Start of Block

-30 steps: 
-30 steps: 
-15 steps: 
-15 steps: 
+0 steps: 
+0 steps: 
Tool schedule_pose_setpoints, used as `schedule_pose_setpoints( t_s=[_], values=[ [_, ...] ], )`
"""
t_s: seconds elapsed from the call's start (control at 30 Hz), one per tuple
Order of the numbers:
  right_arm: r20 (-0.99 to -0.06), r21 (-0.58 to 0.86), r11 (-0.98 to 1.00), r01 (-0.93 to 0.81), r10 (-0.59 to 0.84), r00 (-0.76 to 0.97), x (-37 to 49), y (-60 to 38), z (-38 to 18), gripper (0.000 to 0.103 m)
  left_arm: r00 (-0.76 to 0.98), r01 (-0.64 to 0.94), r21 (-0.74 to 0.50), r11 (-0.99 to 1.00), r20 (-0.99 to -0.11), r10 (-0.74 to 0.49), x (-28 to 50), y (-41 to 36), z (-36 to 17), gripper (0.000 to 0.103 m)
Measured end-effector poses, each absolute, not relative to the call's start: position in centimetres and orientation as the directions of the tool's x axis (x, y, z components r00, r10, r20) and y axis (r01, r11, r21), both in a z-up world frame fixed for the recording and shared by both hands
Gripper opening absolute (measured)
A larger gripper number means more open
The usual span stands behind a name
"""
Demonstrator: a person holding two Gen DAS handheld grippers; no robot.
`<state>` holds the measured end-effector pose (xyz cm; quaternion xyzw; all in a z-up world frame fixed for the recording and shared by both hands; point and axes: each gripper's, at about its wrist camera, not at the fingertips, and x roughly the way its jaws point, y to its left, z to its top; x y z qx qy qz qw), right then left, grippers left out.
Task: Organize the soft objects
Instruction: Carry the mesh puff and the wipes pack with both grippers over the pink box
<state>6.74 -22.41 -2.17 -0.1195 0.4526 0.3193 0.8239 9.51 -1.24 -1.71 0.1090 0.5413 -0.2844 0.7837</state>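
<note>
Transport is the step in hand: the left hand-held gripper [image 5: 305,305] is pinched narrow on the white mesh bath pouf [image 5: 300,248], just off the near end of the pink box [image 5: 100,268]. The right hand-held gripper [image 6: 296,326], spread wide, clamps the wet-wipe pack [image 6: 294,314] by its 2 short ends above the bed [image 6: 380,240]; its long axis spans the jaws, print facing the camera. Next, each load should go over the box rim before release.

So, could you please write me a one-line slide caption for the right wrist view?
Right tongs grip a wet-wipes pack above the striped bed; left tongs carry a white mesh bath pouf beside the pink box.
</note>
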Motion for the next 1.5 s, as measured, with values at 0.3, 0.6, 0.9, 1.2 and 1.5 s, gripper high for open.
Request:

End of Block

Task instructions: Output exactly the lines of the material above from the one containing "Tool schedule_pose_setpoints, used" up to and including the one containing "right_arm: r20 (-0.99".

Answer to this task:
Tool schedule_pose_setpoints, used as `schedule_pose_setpoints( t_s=[_], values=[ [_, ...] ], )`
"""
t_s: seconds elapsed from the call's start (control at 30 Hz), one per tuple
Order of the numbers:
  right_arm: r20 (-0.99 to -0.06), r21 (-0.58 to 0.86), r11 (-0.98 to 1.00), r01 (-0.93 to 0.81), r10 (-0.59 to 0.84), r00 (-0.76 to 0.97), x (-37 to 49), y (-60 to 38), z (-38 to 18), gripper (0.000 to 0.103 m)

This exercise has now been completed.